Andrea observaba a su hija en silencio, con el corazón apretado. Catarina estaba hermosa, pero había algo en su mirada que la inquietaba: una tristeza discreta, casi imperceptible, pero que una madre siempre percibe.
— Estás preciosa, hija — dijo, intentando sonar animada.
— Gracias, mamá — respondió Catarina, forzando una sonrisa mientras tomaba el pequeño bolso sobre la cómoda.
— Vamos ya, el autobús no va a esperar — insistió Andrea, tomando la cartera de la hija.
Catarina miró su propio reflejo una última vez. El labial rojo resaltaba sus labios, el vestido blanco caía perfectamente y su cabello rojizo brillaba bajo la luz del cuarto. Todo estaba en orden por fuera, pero por dentro se sentía hecha pedazos. Respiró hondo, levantó el mentón y murmuró para sí misma.
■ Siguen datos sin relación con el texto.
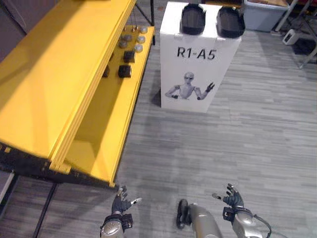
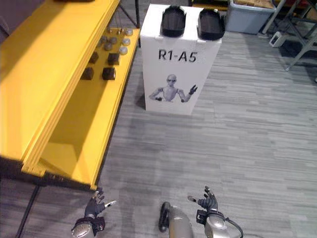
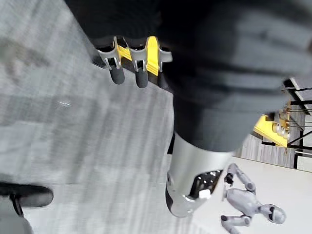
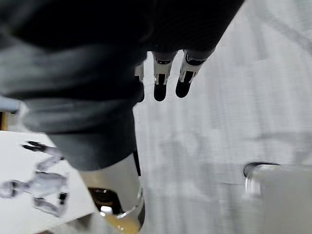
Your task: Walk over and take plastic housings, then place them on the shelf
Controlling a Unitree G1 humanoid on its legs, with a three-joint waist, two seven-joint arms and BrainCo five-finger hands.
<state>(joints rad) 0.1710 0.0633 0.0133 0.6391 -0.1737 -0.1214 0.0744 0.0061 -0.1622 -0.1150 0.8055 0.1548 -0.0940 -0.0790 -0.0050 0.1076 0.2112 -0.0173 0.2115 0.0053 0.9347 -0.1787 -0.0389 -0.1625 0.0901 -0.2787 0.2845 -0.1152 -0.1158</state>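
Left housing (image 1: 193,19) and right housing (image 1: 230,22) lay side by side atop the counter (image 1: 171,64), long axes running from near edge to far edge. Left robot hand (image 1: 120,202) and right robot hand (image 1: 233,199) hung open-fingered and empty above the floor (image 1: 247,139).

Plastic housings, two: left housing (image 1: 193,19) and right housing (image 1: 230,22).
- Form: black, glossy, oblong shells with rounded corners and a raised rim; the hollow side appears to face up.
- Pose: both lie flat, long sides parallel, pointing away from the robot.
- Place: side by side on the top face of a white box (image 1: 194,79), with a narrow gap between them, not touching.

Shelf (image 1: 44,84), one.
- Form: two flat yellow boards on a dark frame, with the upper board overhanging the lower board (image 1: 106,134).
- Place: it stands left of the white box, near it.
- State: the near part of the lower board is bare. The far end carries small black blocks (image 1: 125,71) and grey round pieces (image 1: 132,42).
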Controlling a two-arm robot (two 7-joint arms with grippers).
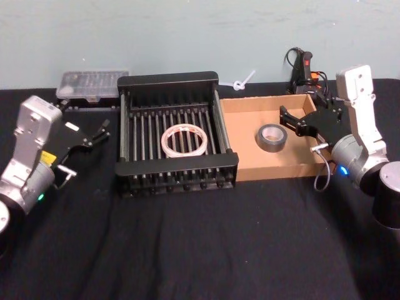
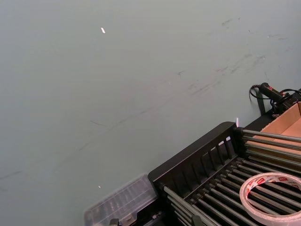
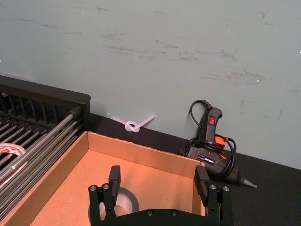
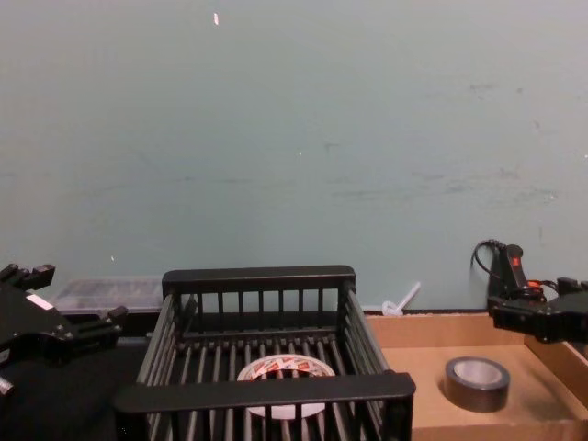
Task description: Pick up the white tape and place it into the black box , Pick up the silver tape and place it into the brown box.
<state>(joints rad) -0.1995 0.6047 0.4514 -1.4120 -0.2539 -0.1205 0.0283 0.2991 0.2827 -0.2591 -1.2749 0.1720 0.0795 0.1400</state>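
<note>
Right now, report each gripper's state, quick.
Left gripper: open, holding nothing, left of the black box.
Right gripper: open, holding nothing, over the brown box beside the silver tape.

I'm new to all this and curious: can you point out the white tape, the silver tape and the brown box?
white tape (image 1: 167,143), head view, left side of its ring.
silver tape (image 1: 271,142), head view, its outer wall.
brown box (image 1: 275,169), head view, near wall.

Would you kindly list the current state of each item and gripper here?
white tape: lying flat inside the black box
silver tape: lying flat inside the brown box
left gripper: open, empty, left of the black box
right gripper: open, empty, over the brown box
</note>
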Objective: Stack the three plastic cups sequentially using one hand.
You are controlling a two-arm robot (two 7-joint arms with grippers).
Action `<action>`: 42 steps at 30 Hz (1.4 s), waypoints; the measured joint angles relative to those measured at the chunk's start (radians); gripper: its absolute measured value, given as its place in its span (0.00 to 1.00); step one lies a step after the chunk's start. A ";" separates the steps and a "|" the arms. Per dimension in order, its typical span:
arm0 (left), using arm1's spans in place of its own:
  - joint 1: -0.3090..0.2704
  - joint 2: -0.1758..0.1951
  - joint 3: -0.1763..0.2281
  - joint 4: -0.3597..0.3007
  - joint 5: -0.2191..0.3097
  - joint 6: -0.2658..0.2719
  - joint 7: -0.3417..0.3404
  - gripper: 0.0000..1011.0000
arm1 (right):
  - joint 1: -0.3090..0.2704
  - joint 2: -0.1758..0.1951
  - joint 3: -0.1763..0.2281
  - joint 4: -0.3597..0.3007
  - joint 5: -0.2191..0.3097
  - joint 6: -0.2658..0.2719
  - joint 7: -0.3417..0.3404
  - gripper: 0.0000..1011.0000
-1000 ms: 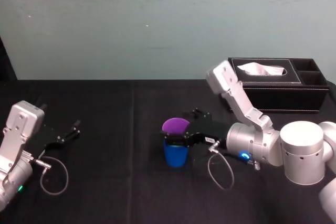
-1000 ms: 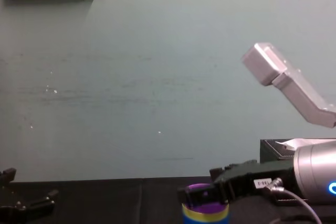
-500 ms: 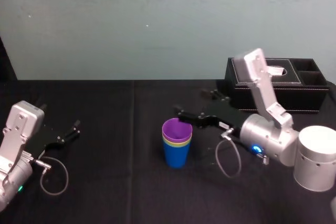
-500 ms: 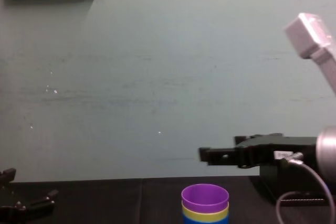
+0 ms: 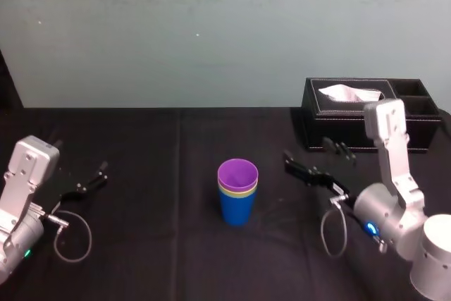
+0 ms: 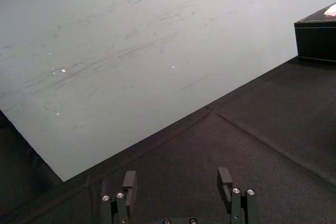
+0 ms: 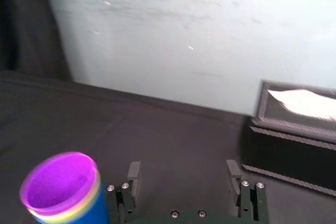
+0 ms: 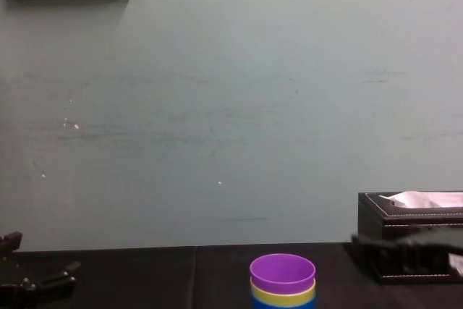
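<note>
right gripper has backed off, jaws apart, empty.
nested cups stand upright mid tabletop, on its left; left gripper idle at left edge.

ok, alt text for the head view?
A purple cup nests in a yellow-green cup in a blue cup, upright at centre. The right gripper sits to their right, jaws open, clear of the stack; the left gripper is parked far left, a tissue box at back right.

The chest view's lower edge crops the blue cup.
</note>
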 joint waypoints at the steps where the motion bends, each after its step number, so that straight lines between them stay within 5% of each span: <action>1: 0.000 0.000 0.000 0.000 0.000 0.000 0.000 0.99 | -0.006 -0.002 0.003 0.002 -0.004 0.000 -0.008 0.99; 13: 0.000 0.000 0.000 0.000 0.000 0.000 0.000 0.99 | -0.044 -0.035 0.025 0.024 -0.062 0.010 -0.064 0.99; 42: 0.000 0.000 0.000 0.000 0.000 0.000 0.000 0.99 | -0.044 -0.033 0.024 0.025 -0.060 0.010 -0.066 0.99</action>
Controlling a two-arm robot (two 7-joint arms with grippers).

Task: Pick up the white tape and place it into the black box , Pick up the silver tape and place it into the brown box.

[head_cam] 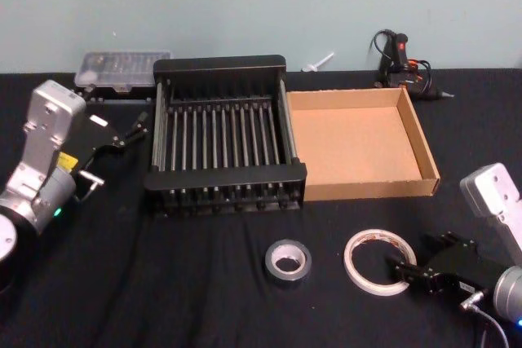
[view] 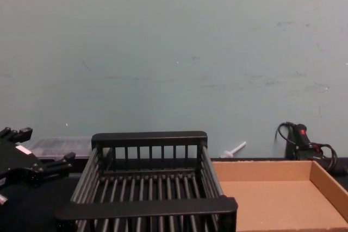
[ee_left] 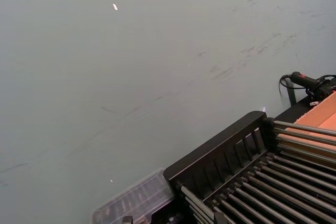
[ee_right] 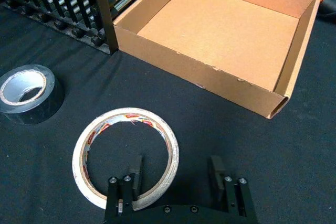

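Right wrist view: the right gripper (ee_right: 176,174) stands open, one finger inside the flat red-printed white tape (ee_right: 126,155), straddling its rim to grasp.

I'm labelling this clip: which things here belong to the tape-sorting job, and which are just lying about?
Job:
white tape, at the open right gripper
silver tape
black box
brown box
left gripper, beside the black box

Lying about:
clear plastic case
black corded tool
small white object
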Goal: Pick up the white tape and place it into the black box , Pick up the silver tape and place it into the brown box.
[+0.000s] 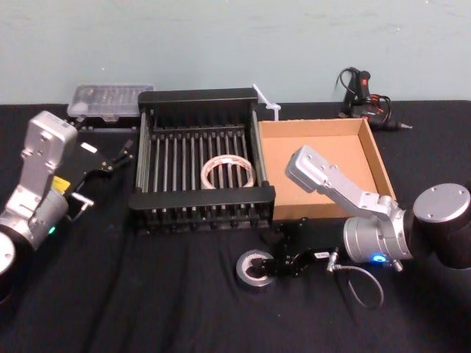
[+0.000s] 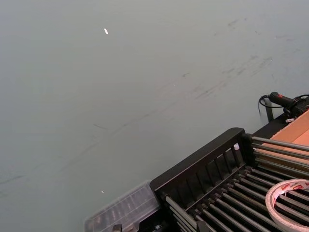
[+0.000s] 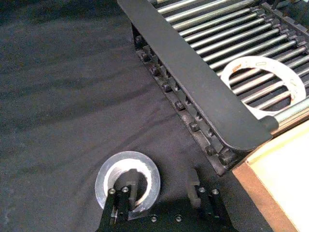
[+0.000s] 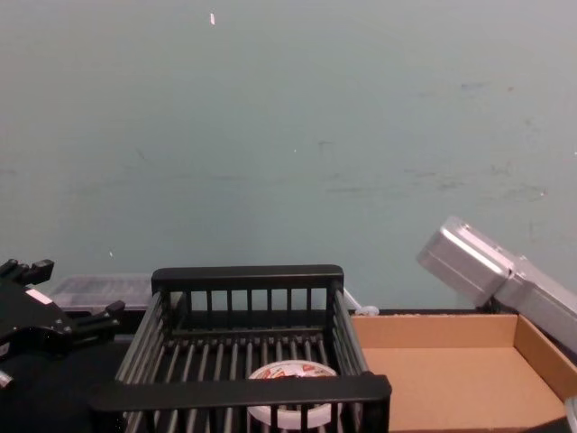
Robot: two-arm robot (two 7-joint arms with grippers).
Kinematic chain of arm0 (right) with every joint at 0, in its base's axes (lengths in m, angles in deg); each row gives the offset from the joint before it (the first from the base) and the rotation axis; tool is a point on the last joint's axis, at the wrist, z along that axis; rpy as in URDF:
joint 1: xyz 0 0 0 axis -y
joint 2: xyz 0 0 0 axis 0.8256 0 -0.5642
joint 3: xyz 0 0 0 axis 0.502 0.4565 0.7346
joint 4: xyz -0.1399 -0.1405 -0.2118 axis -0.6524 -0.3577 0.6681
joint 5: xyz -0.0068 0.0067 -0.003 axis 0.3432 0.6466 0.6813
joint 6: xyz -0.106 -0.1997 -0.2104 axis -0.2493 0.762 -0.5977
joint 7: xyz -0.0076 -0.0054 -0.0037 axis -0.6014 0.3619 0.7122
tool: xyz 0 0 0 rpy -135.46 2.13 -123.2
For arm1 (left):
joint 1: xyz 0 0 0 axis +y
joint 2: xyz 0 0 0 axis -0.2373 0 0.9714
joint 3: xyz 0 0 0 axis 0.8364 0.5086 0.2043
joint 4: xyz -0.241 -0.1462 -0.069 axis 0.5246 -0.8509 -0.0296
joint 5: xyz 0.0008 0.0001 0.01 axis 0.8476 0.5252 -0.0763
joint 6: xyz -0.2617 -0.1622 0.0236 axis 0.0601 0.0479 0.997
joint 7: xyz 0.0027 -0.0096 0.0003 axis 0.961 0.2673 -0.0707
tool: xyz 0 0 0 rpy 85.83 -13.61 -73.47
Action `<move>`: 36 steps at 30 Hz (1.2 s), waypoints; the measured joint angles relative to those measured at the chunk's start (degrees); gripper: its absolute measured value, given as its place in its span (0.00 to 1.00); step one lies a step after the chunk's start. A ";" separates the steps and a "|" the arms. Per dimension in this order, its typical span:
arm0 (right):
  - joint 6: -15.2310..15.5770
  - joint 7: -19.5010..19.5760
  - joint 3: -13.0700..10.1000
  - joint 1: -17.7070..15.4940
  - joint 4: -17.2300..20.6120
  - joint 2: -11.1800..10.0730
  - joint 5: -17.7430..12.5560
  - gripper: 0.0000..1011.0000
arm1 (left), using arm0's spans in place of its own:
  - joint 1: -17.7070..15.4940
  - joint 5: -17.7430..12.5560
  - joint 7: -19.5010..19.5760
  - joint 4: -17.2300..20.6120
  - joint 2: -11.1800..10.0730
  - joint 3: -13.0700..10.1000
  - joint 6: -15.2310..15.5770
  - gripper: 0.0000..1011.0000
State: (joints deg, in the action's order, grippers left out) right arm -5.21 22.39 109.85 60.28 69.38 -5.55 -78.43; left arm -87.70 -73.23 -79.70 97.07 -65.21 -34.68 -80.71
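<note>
Silver tape (image 1: 254, 268) flat on the black cloth, just in front of the black box (image 1: 202, 200), near its front right corner. Right gripper (image 1: 288, 257) down at the roll: in the right wrist view one finger (image 3: 126, 189) inside the pale core, the other (image 3: 194, 186) outside the rim, jaws wide and straddling one wall, not yet closed. Roll axis vertical, so pinch across the wall looks right; likely next: close, lift, carry back and right to the brown box (image 1: 372, 151), just beyond.

White tape (image 1: 229, 173) already flat on the black box bars. Brown box holds nothing.

Left gripper (image 1: 110, 157) parked left of the black box, well apart from both rolls, jaws apparently open, holding nothing.
</note>
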 joint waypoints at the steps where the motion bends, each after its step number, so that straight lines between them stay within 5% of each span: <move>1: 0.00 0.01 0.00 0.00 0.00 0.00 0.00 0.65 | 0.00 0.00 0.00 0.00 0.00 0.00 0.00 0.99; 16: 0.00 0.03 0.01 0.00 0.00 0.00 0.00 0.17 | 0.00 0.00 0.00 0.00 0.00 0.00 0.00 0.99; 36: -0.20 0.01 -0.38 -0.20 0.10 -0.07 -0.25 0.15 | 0.00 0.00 0.00 0.00 0.00 0.00 0.00 0.99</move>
State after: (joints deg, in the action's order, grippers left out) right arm -5.41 22.39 109.47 60.09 69.48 -5.62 -78.68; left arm -87.70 -73.23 -79.70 97.07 -65.21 -34.68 -80.71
— Vamos a terminar con esto de una vez.
Luego salió del cuarto, siguiendo a su madre. Su padre ya las esperaba en la sala y, al verla, no pudo evitar una mirada de aprobación. Aun así, permaneció en silencio, ajustándose el reloj de pulsera antes de decir con impaciencia:
— Vamos.
Catarina cruzó una mirada breve con su madre y, sin responder, lo siguió hasta la puerta. En cuanto salieron, caminaron juntos por la calle hacia la parada de autobús, el viento de la mañana despeinando levemente el cabello rojizo de la joven. Fue entonces cuando vieron un coche acercarse y detenerse junto a ellos.
Oliver bajó del vehículo, acomodando el saco y saludándolos con amabilidad. Su mirada se detuvo un instante más en Catarina, que parecía aún más hermosa bajo la luz suave del amanecer.
— ¡Buenos días! ¿Ya van camino a la capital? — preguntó con una sonrisa cordial.
— Buenos días, señor Cayetano. Sí, estamos yendo hacia la parada de autobús — respondió Damián, educadamente.
Sorprendido, Oliver frunció el ceño. Recordó que Damián no tenía coche propio y negó con un leve gesto de desaprobación.
— No hay razón para que vayan en autobús, y menos en un día tan importante como este — dijo, sacando el celular del bolsillo. — Esperen aquí, llamaré al chofer para que venga a recogerlos.
— No hace falta que se moleste — se adelantó Catarina, algo avergonzada.
— No es ninguna molestia — respondió Oliver, con tono amable, mientras marcaba el número.
Pocos minutos después, el coche negro de la familia Cayetano se detuvo frente a ellos. El conductor bajó, abrió la puerta con cortesía y, con un gesto respetuoso, les indicó que subieran.